The sensitivity of ultrasound is similar to that of sestamibi. However, ultrasound is less likely to find rare ectopic parathyroids located outside of the neck.  Similar to sestamibi, the accuracy of ultrasound appears to vary among centers, suggesting that the performance of this test is user dependent. Many parathyroid surgeons perform their own ultrasounds, as the knowledge of hyperparathyroidism and the expected anatomic location of the glands may result in a more accurate exam. A number of surgeons will obtain both a sestamibi scan and an ultrasound prior to surgery. The combination of these two tests has potential advantages. Concordant imaging (i.e., sestamibi and ultrasound suggesting an abnormal gland in the same location) has a sensitivity higher than each single test on its own.  In addition, ultrasound may demonstrate concomitant thyroid nodules that might require appropriate investigation to determine if surgery might be beneficial at the same time as a parathyroid procedure.

Traditional cross-sectional imaging with MRI and CT scanning have been used for localization. In general, these tests have lower sensitivities when compared to the more commonly used ultrasound and sestamibi scan. More recently, 4-dimensional CT scan (4D-CT) has been developed specifically for localization of enlarged parathyroid glands.  This scan involves multiple series of scans before and at specific time points after contrast injection. The 4th dimension in the name of this study refers to time. 4D-CT has shown significant promise in parathyroid localization. While less experience with this technique exists than the more commonly utilized tests, the performance of 4D-CT appears to be at least comparable to the more traditional sestamibi and ultrasound scans.
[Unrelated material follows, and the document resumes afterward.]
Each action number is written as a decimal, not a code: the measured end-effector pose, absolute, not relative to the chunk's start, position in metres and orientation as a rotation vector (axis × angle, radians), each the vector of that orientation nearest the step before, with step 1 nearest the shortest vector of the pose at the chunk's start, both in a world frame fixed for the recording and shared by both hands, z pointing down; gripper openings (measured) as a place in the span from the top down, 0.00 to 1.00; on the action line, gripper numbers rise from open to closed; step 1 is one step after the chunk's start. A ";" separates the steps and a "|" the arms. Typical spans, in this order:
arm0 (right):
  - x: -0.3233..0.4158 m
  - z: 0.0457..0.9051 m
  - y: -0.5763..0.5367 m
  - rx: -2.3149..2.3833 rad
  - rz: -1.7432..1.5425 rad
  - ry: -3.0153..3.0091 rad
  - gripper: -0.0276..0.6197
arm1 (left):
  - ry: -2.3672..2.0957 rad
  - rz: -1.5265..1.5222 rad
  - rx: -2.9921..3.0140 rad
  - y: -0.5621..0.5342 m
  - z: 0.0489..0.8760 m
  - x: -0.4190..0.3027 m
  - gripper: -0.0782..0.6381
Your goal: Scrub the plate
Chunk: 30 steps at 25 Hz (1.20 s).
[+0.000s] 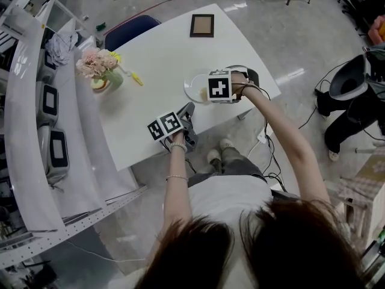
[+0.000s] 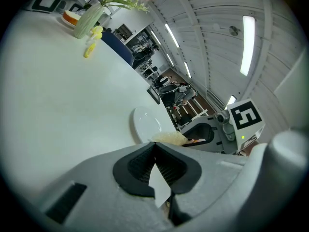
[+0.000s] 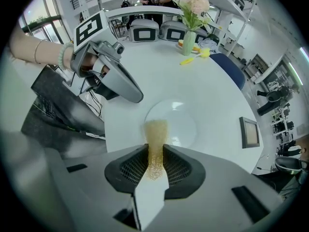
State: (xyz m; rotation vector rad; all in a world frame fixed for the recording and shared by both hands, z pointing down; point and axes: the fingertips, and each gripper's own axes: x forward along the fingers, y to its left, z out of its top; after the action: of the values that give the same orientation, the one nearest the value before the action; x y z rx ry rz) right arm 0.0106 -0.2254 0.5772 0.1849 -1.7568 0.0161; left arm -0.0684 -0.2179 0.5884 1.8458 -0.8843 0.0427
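Right gripper view: the right gripper (image 3: pixel 154 150) clamps a yellow sponge (image 3: pixel 156 129), its tip at the plate's (image 3: pixel 186 122) near rim. The left gripper (image 2: pixel 154 152), jaws pressed together on nothing, is near the plate; a flower vase (image 1: pixel 103 72) stands well apart from it.

Head camera looks steeply down; gripper views share the plate (image 3: pixel 179 122).

White table (image 1: pixel 162 65) on glossy grey floor (image 1: pixel 313 35)
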 end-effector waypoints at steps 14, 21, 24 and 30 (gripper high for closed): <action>-0.022 0.576 -0.220 0.077 -0.031 -1.822 0.82 | -0.925 0.026 1.805 -0.217 0.592 -0.068 0.88; -0.033 0.575 -0.227 0.030 -0.073 -1.825 0.82 | -0.961 0.008 1.784 -0.218 0.592 -0.075 0.88; -0.037 0.576 -0.231 0.018 -0.087 -1.829 0.82 | -0.970 0.007 1.779 -0.218 0.593 -0.076 0.88; -0.042 0.578 -0.239 0.003 -0.103 -1.833 0.82 | -0.980 0.013 1.772 -0.219 0.595 -0.077 0.88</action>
State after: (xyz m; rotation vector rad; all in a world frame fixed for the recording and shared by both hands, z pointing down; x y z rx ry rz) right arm -0.0425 -0.2391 0.5781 0.0026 -1.8328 -0.1030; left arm -0.0773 -0.2185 0.5953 1.7722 -0.9802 0.0128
In specific circumstances more invasive tests may be utilized for the localization of abnormal parathyroids.  Fine needle aspiration of abnormal parathyroid glands is not routinely recommended in patients with primary hyperparathyroidism.  This might rarely be used when an intrathyroidal parathyroid adenoma is suspected pre-operatively or in the operating room.  When performed, a needle wash for PTH level (markedly elevated in parathyroid samples) should be added, as cytology is often unclear.
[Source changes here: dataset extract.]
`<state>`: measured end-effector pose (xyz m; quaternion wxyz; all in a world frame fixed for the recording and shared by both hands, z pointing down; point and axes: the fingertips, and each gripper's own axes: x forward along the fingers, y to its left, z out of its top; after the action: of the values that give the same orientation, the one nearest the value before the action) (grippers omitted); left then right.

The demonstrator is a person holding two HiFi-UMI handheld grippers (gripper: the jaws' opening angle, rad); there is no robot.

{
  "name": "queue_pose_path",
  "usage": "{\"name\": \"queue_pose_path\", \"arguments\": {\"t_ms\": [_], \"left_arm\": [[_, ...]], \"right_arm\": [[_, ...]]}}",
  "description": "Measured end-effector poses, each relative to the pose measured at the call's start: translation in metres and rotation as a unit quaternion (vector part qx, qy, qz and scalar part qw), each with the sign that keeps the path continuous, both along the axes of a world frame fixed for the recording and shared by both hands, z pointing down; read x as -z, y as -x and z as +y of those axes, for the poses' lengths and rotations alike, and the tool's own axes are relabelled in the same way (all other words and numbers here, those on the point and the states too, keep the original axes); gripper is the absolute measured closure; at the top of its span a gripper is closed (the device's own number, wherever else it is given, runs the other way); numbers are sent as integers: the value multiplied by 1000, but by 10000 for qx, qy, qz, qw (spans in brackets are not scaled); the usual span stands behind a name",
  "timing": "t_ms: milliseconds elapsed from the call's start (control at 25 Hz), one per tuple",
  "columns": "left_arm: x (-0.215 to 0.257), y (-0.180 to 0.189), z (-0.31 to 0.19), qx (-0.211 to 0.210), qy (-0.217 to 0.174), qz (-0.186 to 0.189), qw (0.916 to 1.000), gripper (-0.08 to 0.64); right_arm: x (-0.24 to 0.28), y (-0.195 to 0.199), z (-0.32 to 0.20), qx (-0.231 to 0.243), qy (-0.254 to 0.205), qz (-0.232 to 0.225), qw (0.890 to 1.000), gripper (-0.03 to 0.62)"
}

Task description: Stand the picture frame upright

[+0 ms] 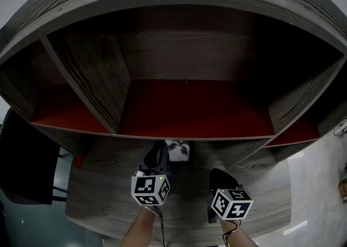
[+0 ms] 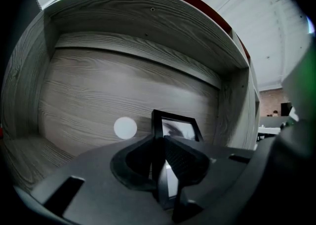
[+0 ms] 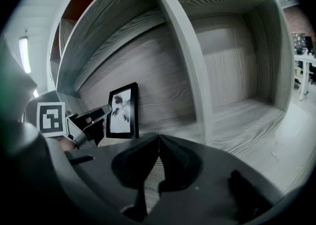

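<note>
A black picture frame (image 3: 122, 110) with a black-and-white photo stands upright in the lower wooden compartment, close to the back panel. My left gripper (image 2: 160, 141) is shut on the frame (image 2: 178, 126), with the frame's edge clamped between the jaws. From the head view the frame (image 1: 179, 151) shows just ahead of the left gripper (image 1: 158, 156). In the right gripper view the left gripper (image 3: 91, 119) holds the frame's left side. My right gripper (image 3: 159, 138) hangs to the right, jaws shut together with nothing between them, apart from the frame. In the head view the right gripper (image 1: 218, 178) sits lower right.
The shelf unit has a red-floored upper shelf (image 1: 190, 111) overhanging the lower compartment. A vertical wooden divider (image 3: 190, 61) separates the frame's bay from another bay to the right. A white round dot (image 2: 125, 128) marks the back panel. A dark chair (image 1: 24, 167) stands at left.
</note>
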<state>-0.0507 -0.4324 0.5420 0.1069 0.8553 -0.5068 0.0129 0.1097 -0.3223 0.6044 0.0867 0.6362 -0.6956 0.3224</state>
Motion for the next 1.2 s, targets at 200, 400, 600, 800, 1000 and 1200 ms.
{"name": "queue_pose_path", "arguments": {"t_ms": [200,400,600,800,1000,1200], "left_arm": [[5,-3,-16,12,-239,-5,9997,486],[-1,-5,-21,111,-172,-46,9998,488],[-9,-11,-26,220,-41,-178,9996,488],[-14,-12,-31,227,50,-285,9993,488],[-19,-12,-36,200,192,-322,9991,488],[-23,-13,-40,169,297,-336,9989,485]], "right_arm": [[-1,-4,-2,-36,8,23,10000,560],[-8,-4,-1,-60,82,-4,9999,560],[-10,-7,-1,-86,113,-1,9999,560],[-12,-8,0,-79,130,-11,9999,560],[-13,-6,2,-15,147,-12,9999,560],[-14,-8,1,-31,148,-19,9999,560]]}}
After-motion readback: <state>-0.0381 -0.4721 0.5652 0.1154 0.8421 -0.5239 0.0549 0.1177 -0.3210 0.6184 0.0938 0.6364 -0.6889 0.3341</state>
In addition, venous sampling can be used to facilitate localization in very specific clinical situations.  Typically, these are used in difficult re-operative cases when non-invasive localization methods have been unsuccessful.  Two techniques may be used: 1) Jugular venous sampling under ultrasound guidance to determine if PTH is higher on one side of the neck compared to the other; and 2) selective venous sampling in which a catheter is inserted into large veins in the groin and advanced to various locations in the neck and chest (multiple samples are taken to better localize the source of excess parathyroid hormone).